Jason Demers is a solidly built right shooting defnsemen who played just under 20 minutes a night in the Sharks system last year in the regular season and playoffs.  As a right shooting defenseman, if he is award more by the arbitrator than San Jose wishes to pay, he can expect to be employed again anyway in a matter of days. Interesting to note is how both his short-handed and powerplay time went up in the playoffs. He has a noticeable, if not career threatening history of injuries. Slava Voynov plays with a similar level of physicality, is also a right shot defenseman with essentially the same body size and his contract (signed last year) is worth $4.16m. Former teammate Dan Boyle had similar points and is much signed a UFA deal for $4.5m per year, Cam Fowler last year signed a five year four million a year deal. Anything under $2.5 is unrealistic as is anything over five. I’m guessing a deal in the near neighborhood of Vlasic’s $4.25 will be worked out with the biggest variances being term and if Demers gets a no trade clause as well.
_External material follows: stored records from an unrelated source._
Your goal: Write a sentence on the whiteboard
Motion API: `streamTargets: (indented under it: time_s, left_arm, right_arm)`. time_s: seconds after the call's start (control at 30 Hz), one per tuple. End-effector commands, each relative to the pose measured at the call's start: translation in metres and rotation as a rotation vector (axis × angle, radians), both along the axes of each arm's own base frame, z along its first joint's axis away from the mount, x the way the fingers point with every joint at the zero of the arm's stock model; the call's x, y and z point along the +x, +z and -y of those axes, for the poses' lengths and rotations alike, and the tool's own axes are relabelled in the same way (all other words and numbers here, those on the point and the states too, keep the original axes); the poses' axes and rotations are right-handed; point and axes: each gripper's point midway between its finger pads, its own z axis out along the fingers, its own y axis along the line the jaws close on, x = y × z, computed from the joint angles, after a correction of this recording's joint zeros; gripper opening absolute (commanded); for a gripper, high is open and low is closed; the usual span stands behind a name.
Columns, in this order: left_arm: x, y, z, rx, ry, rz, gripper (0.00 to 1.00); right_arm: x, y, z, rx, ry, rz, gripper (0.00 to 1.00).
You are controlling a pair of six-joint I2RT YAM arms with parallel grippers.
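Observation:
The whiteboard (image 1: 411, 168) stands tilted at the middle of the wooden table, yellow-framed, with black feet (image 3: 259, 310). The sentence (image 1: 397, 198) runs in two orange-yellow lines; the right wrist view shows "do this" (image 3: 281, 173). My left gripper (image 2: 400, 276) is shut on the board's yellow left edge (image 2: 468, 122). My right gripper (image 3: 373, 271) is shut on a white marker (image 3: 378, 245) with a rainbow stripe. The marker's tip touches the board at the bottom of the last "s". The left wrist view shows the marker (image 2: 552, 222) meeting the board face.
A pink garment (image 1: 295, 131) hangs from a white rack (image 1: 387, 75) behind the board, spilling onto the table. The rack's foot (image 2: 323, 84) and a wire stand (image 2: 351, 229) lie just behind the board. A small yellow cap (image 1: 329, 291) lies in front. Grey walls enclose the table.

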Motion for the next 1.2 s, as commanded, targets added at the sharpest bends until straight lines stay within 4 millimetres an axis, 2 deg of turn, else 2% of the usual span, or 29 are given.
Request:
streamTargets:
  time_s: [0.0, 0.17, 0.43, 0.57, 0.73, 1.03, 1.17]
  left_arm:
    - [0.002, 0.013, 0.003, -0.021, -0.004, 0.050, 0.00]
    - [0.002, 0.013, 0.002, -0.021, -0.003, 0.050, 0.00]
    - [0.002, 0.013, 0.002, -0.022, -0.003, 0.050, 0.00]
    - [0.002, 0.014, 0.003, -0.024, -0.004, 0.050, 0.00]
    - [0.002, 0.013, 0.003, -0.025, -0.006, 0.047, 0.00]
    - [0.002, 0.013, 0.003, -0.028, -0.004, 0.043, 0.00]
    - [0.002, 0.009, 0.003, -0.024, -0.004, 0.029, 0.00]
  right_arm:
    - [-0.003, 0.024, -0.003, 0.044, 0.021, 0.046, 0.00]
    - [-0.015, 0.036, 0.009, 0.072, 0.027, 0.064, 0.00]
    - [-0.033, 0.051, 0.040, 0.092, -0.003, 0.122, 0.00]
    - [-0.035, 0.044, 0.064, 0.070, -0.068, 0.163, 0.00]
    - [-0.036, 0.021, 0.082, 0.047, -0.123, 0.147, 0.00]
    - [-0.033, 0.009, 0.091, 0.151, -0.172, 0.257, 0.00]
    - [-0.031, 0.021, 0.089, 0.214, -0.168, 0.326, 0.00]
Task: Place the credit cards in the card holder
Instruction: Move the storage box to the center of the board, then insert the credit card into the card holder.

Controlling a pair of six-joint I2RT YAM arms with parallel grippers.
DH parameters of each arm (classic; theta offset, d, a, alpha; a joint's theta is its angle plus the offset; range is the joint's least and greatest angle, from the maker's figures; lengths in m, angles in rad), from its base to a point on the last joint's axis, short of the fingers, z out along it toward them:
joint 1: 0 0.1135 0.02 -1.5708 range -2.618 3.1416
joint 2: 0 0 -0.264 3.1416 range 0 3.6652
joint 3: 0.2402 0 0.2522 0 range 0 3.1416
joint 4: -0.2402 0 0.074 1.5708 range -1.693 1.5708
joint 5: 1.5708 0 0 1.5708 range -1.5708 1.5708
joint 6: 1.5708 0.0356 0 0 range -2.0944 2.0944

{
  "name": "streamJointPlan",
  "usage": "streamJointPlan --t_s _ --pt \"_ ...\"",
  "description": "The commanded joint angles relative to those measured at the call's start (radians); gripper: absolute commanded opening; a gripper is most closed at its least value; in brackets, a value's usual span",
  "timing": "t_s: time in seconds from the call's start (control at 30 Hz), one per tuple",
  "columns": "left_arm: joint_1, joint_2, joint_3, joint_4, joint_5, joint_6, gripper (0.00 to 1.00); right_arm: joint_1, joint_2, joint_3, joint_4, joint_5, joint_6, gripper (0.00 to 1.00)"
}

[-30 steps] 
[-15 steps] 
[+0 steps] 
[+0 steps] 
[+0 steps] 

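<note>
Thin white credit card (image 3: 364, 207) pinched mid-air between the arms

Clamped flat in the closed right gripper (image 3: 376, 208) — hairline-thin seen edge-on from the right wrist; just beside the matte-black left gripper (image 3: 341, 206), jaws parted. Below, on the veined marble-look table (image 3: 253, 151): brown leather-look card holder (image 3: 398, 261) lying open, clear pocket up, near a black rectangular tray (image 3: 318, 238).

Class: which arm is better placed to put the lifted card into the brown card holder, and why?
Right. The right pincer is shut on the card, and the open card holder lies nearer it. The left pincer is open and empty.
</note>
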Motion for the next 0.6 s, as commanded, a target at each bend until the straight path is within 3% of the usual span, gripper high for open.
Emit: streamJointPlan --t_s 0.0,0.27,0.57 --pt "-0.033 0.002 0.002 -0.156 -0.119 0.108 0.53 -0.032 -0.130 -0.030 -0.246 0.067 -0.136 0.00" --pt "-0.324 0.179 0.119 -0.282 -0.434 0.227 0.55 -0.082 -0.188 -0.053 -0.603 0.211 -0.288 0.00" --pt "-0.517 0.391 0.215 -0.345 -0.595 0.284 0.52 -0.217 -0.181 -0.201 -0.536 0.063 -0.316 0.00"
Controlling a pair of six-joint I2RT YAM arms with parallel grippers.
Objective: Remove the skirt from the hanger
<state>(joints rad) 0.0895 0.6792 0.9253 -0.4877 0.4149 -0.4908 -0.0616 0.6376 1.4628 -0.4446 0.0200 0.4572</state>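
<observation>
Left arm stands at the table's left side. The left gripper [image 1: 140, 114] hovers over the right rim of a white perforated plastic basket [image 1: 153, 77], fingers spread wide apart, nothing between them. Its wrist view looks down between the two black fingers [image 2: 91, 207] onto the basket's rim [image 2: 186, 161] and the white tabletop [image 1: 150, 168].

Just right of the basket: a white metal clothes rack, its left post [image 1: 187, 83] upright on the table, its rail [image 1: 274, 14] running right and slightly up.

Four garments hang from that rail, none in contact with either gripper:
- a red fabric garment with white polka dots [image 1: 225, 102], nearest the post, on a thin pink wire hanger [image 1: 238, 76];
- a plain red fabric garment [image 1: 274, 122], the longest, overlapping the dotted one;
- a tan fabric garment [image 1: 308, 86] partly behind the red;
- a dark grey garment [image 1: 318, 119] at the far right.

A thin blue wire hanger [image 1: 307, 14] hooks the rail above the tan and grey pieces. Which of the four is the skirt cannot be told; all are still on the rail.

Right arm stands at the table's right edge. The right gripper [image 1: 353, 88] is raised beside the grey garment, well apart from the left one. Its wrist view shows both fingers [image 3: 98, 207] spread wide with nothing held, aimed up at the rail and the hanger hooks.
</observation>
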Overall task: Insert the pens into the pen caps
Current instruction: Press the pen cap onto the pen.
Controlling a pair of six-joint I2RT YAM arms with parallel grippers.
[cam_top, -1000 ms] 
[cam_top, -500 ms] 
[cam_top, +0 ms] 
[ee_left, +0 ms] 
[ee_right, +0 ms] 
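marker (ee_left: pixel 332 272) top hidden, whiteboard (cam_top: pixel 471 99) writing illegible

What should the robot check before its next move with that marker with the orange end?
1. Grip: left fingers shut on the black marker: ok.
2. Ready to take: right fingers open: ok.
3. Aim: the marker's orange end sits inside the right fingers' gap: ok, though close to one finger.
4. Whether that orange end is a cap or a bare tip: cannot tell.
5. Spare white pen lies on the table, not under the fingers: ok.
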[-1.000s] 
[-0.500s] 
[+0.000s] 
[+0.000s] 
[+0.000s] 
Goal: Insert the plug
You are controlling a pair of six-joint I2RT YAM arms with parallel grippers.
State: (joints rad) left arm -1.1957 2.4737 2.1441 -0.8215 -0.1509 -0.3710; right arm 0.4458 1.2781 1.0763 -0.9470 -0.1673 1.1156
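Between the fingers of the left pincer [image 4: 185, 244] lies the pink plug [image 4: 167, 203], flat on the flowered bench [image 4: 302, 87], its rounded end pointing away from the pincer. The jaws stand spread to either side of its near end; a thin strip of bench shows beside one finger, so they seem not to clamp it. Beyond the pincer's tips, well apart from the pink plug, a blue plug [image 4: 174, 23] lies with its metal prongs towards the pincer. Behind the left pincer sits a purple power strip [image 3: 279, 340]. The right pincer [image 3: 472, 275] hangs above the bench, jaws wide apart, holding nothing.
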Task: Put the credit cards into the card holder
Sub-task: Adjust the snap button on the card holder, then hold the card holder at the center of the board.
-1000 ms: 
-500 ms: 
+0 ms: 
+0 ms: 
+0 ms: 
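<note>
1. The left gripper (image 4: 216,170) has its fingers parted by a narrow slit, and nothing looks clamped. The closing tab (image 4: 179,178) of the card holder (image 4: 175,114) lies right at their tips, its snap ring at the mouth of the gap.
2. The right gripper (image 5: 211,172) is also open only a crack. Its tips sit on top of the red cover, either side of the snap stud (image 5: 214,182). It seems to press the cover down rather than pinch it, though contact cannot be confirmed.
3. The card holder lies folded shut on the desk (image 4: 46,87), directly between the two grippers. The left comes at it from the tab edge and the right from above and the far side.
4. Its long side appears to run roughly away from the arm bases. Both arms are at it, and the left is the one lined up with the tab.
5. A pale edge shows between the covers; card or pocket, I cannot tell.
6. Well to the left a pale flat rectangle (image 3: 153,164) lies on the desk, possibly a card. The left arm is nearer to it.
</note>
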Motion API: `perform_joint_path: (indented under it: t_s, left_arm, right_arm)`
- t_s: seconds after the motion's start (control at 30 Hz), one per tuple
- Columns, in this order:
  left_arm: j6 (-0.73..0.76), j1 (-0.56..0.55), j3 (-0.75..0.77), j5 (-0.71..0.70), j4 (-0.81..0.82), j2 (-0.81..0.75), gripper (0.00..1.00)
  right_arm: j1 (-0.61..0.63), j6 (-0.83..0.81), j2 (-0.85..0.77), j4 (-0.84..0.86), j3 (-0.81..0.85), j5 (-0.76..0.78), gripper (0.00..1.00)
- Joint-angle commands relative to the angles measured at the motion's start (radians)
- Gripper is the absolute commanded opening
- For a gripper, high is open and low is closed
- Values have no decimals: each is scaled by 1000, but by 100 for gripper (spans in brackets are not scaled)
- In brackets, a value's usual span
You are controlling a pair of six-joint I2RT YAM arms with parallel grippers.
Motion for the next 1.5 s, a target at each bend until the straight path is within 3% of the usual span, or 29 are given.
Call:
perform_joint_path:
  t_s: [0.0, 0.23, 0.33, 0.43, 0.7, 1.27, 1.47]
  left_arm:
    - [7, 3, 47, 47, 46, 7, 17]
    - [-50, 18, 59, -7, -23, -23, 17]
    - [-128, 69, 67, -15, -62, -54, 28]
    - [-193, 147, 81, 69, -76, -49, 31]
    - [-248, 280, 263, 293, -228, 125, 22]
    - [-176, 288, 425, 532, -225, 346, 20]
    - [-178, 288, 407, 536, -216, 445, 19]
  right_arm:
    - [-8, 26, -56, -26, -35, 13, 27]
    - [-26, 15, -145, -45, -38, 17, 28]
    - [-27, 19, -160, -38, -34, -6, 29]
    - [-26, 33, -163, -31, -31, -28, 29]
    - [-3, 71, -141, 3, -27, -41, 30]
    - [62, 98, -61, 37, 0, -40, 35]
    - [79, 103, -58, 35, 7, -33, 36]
Cody Franson is another right shooting defenseman. He’s a bit larger than Demers, but points wise they are about the same guy. Franson accumulates more hits and blocked shots, and has steadily increased his offensive production. His overall defensive game may limit him to a smaller contract than Demers will get, but identical deal wouldn’t be unfair.

James Reimer lost the starting job over the course of last season with a sv% .012 lower than creasemate Jonathan Bernier. That said, last year was clearly his worst NHL season for goals against average, and last season he brought the team into the playoffs. With the exception of the lockout shortened season he’s never played the bulk of the schedule in either the AHL or NHL. He and his will undoubtedly argue for starter money, but reality says he’s a backup and a good one. Comparable are Anton Khudobin, $2.25m, Ben Bishop, or Alex Stalock so a deal between $1.8 to $2.2m is a solid landing zone.

The Nashville Predators cut ties with the NHL’s longest tenured head coach. They did it in the nicest possible, way of course but not renewing a contract is only different from firing in semantics. Barry Trotz who was the only head coach the Preds, their fans, and the world had known is soon to be merely the first head coach in team history. The issues with finding a replacement however are complex enough that his replacement is not only sure to be there less time, but significantly less time.

The main issues are:

  1. Nashville is not a major market.
  2. General Manager David Polie has to be on ice as thin as any general manager.
  3. The Predators have no history of success.
  4. The direction ownership and management wants to go in will severely limit the potential pool.

On the first point there is no arguing. On the third point there is even less. The team has won less than one playoff game a year sine its inception. The franchise has won exactly two playoff rounds in its history, not in the same year. The hero of one of those series was Joel Ward. A solid player, but not the guy who should be carrying a team.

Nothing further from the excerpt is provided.